I see Valley Vapour now has FA Polar Blast in stock.

Will be interesting to hear your impressions once this gets used. This is what HIC says, responding to a question whether TFA Koolada and FA Polar Blast are interchangeable:

_I think *most people* would consider them interchangeable. Polar Blast may be a bit more potent - not enough to require adjusting percentages.

As a new DIY'er I vaped lots of Koolada in minty concoctions. Over time I developed some kind of sensitivity to it: it makes me cough up a lung. Fortunately I'm having no problem with Polar Blast; I hope that doesn't change._​
Might be good news for those of you sensitive to Koolada.

Reactions: Like 2 | Thanks 1


----------



## RichJB (4/1/17)

Although Koolada ostensibly isn't a 'flavour', some have also reported not liking the taste. Manson says it tastes like cardboard to him so he won't use it. With all the recent interest in FW Extreme Ice as well, it will be interesting to see which comes out top of the icy heap.

Reactions: Like 1


----------



## Andre (4/1/17)

RichJB said:


> Although Koolada ostensibly isn't a 'flavour', some have also reported not liking the taste. Manson says it tastes like cardboard to him so he won't use it. With all the recent interest in FW Extreme Ice as well, it will be interesting to see which comes out top of the icy heap.


I am not a FW Extreme Ice fan as I pick up Wintergreen in there, which makes juices all taste like bubblegum for me.

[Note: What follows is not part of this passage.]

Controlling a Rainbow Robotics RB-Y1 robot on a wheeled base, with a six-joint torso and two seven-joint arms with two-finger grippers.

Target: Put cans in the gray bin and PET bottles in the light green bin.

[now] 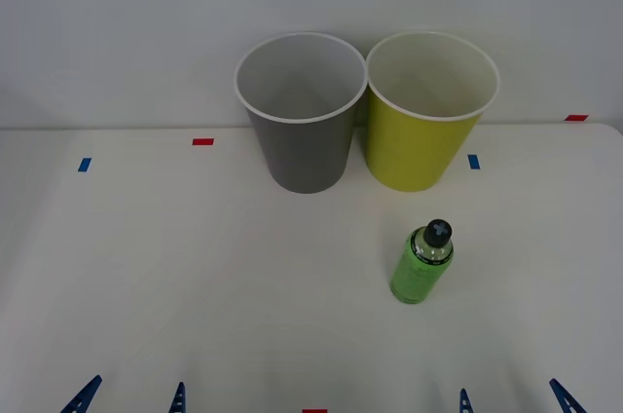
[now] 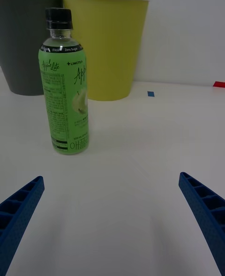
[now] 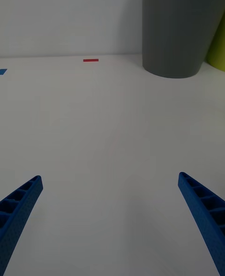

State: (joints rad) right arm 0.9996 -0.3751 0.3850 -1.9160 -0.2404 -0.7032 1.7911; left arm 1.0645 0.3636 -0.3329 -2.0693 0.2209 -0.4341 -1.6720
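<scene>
Both end effectors, right (image 2: 112, 220) and left (image 3: 112, 220), are released; the upright green-wrapped plastic bottle (image 1: 421, 263), near the round yellow-green plastic bin (image 1: 428, 145), may topple if one finger nudges it.

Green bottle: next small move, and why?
Probably advance the right gripper toward the green bottle to straddle it. It stands upright, capped, in front of the light green bin, nearer the right arm; both grippers are open at the table's near edge, the left gripper facing bare table.
</scene>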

Reactions: Like 1 | Agree 1 | Informative 2


----------



## Silver (4/1/17)

Thanks @Andre

I am also quite sensitive to Koolada so will keep this in mind for when the ice making gets serious

Reactions: Like 1


----------



## rogue zombie (4/1/17)

Andre said:


> I am not a FW Extreme Ice fan as I pick up Wintergreen in there, which makes juices all taste like bubblegum for me.

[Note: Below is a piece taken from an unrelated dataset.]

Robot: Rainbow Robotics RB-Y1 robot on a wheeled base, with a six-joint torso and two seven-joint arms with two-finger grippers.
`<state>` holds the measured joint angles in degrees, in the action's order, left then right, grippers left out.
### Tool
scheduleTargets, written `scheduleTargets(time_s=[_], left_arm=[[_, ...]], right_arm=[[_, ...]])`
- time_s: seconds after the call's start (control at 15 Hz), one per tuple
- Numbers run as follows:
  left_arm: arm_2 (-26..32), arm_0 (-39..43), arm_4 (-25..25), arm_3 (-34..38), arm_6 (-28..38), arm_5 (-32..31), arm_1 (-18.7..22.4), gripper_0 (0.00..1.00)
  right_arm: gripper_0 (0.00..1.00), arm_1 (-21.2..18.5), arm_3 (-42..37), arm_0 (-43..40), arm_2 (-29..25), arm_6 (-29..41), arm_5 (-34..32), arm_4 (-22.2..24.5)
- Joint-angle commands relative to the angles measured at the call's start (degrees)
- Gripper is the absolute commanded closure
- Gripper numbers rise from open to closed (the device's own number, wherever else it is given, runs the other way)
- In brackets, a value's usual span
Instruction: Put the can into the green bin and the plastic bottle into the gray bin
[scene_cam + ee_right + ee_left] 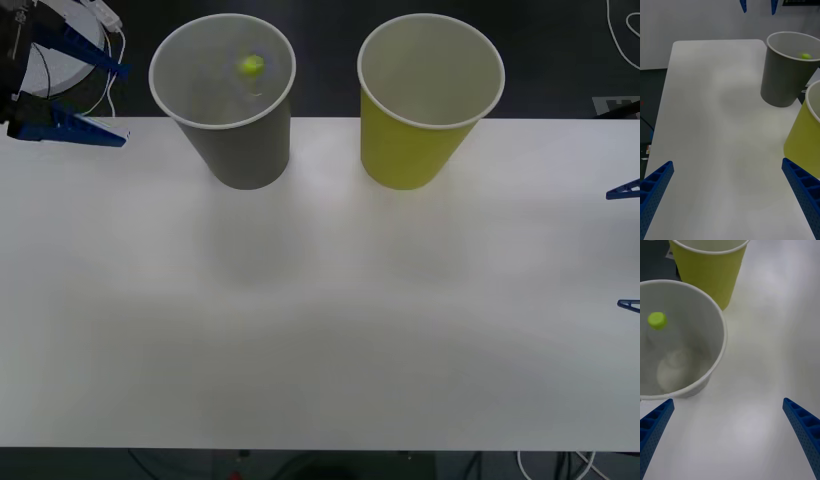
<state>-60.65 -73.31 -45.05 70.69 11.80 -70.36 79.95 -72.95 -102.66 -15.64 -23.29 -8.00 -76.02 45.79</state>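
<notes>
Both my grippers, left gripper point(728, 438) and right gripper point(728, 198), hang wide open, empty; the plastic bottle point(666, 352), light and slippery, sits in the gray bin point(720, 348) just ahead of my left — I'd grab its body.

You can see a big white table point(320, 330) with a smooth, plain top (it looks a bit shiny). Behind it the floor point(560, 50) is dark, and thin white cables point(625, 35) lie there.
</notes>
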Motion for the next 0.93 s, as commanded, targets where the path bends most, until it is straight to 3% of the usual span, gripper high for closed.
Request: scheduleTargets(time_s=[0.07,0.4,0.53,0.73,0.93], left_arm=[[0.01,1.86,0.93,4.02,-0.02,3.04,1.87,0.00],[2.20,8.27,2.87,12.54,-0.46,11.13,4.07,0.00],[9.59,15.39,1.11,14.74,-0.11,12.27,3.19,0.00],[26.37,29.72,-6.45,18.61,0.95,12.18,-0.59,0.00],[38.41,41.32,-13.83,25.46,2.44,12.09,-2.78,0.00]], right_arm=[[0.00,0.00,0.00,0.00,0.00,0.00,0.00,0.00],[0.00,0.00,0.00,0.00,0.00,0.00,0.00,0.00],[0.00,0.00,0.00,0.00,0.00,0.00,0.00,0.00],[0.00,0.00,0.00,0.00,0.00,0.00,0.00,0.00],[0.00,0.00,0.00,0.00,0.00,0.00,0.00,0.00]])
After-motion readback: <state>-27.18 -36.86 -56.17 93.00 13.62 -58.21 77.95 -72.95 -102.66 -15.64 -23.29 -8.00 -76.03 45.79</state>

Funny you mention that. Two people tasted my Bruised Ice recently, and both said it tasted like a "Stimorol flavour".

Sent from my HUAWEI Y221-U22 using Tapatalk

Reactions: Like 1


----------



## hands (4/1/17)

Fantastic i will be getting some in my next order, koolada makes me cough and i am hoping that this will bring my old recipes back from the dead.

Reactions: Like 2


----------



## Effjh (4/1/17)

Andre said:


> I am not a FW Extreme Ice fan as I pick up Wintergreen in there, which makes juices all taste like bubblegum for me.



Yep, it definitely has a stimorol strip bubblegum flavour to it. I actually like it though, especially now during summer time.

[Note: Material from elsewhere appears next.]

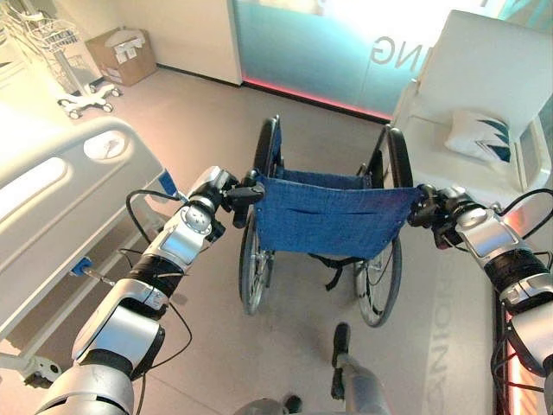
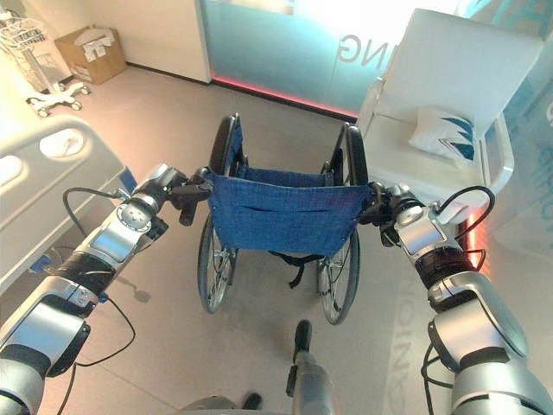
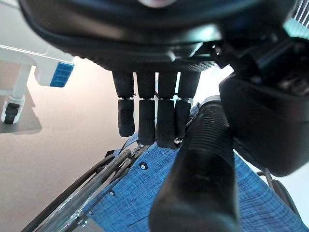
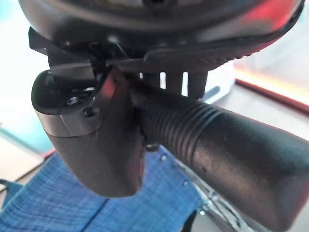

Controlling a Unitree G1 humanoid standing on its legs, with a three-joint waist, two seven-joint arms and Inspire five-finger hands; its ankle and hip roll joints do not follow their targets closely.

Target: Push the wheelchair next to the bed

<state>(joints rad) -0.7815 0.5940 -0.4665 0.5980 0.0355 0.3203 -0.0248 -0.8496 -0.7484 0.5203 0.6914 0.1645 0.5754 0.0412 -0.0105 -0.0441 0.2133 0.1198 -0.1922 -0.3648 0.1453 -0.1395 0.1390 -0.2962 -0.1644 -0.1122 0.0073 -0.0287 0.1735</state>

I was messing around earlier today and managed to make something that tastes like this:






TFA Root beer - 3%
TFA Cantaloupe - 6%
FW Extreme Ice - 3%

..if you're into vaping toothpaste..

Reactions: Like 4 | Creative 1


----------



## rogue zombie (4/1/17)

Effjh said:


> Yep, it definitely has a stimorol strip bubblegum flavour to it. I actually like it though, especially now during summer time.
> 
> I was messing around earlier today and managed to make something that tastes like this:
> 
> ...


Ya I like it to. I never got anything but Menthol from it.

Crazy how the mind works though, now that a few people have mentioned it to me, I do sometimes get the chewing gum taste. 

Sent from my HUAWEI Y221-U22 using Tapatalk


----------



## Strontium (4/1/17)

Not a big fan of koolada, I find the taste synthetic and insipid. I'm completely addicted to Extreme Ice, I don't get the bubblegum taste but I do Vape it at quite high percentages so the wintergreen/menthol Flavour dominates.


----------



## RichJB (4/1/17)

Effjh said:


> ..if you're into vaping toothpaste..



Heh, I got a sort of nasty Mentadent P vibe from FW Candy Cane and Cap Sweet Strawberry in the DIY Roulette thread. One has to be quite careful with mints.


----------



## Rusty (5/1/17)

koolada is a great however the amount used is very important !.

0.5 to 1% max seems like about the right amount to ad to give you a nice fresh taste .
Koolada also kills your nic and other flavourings to an extent.

So id say koolada is nice but the usage is important .

Reactions: Like 1


----------



## Lukeness (8/3/17)

rogue zombie said:


> Funny you mention that. Two people tasted my Bruised Ice recently, and both said it tasted like a "Stimorol flavour".



I get this with by cuboid mini but never did with my Kbox or when dripping. lol. I'm guessing that the different flavours are effected by the temperature and environment.

Reactions: Like 1


----------



## Effjh (8/3/17)

After using Polar Ice for the last month, I definitely prefer it over Koolada. I never got along with Koolada, it has a weird dryness to it and altered the flavour of the mix slightly. With Polar Ice I get only the coolness and no other off notes.

Reactions: Like 2


----------



## Andre (8/3/17)

Effjh said:


> After using Polar Ice for the last month, I definitely prefer it over Koolada. I never got along with Koolada, it has a weird dryness to it and altered the flavour of the mix slightly. With Polar Ice I get only the coolness and no other off notes.


Ditto - I am converted too.

Reactions: Like 3 | Informative 2


----------